Authors: Matthew Perkins-McVey

Abstract:

The pharmacological arm of mental health treatment is in a state of crisis. The promises of the Prozac century have fallen short; the number of different therapeutically significant medications that successfully complete development shrinks with every passing year, and the demand for better treatments only grows. Answering these hardships is a renewed optimism concerning the efficacy of controlled psychedelic therapy, a renaissance that has seen the return of a familiar concept: intoxication as a model psychosis. First appearing in the mid-19th century and featuring in an array of 20th century efforts in psychedelic research, model psychosis has, once more, come to the foreground of psychedelic research.
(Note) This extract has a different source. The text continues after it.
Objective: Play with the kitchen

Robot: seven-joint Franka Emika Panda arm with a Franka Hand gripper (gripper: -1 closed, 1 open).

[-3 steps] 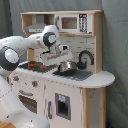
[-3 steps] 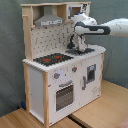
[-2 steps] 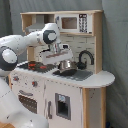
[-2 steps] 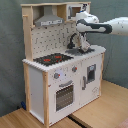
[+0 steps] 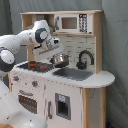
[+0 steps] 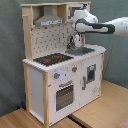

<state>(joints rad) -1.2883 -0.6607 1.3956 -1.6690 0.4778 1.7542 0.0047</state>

And yet, little has been made of where this peculiar, perhaps even intoxicatingly mad, the idea originates. This paper seeks to uncover the conceptual foundations underlying the early emergence of model psychosis. This narrative will explore the conceptual foundations behind their independent development of the concept of model psychosis, considering their similarities and differences. In the course of this examination, it becomes apparent that the definition of endogenous psychosis, which formed in the mid-19th century, is the direct product of emerging understandings of exogenous psychosis, or model psychosis. Ultimately, the goal is not merely to understand how and why model psychosis became thinkable but to examine how seemingly secondary concept changes can engender new ways of being a psychiatric subject.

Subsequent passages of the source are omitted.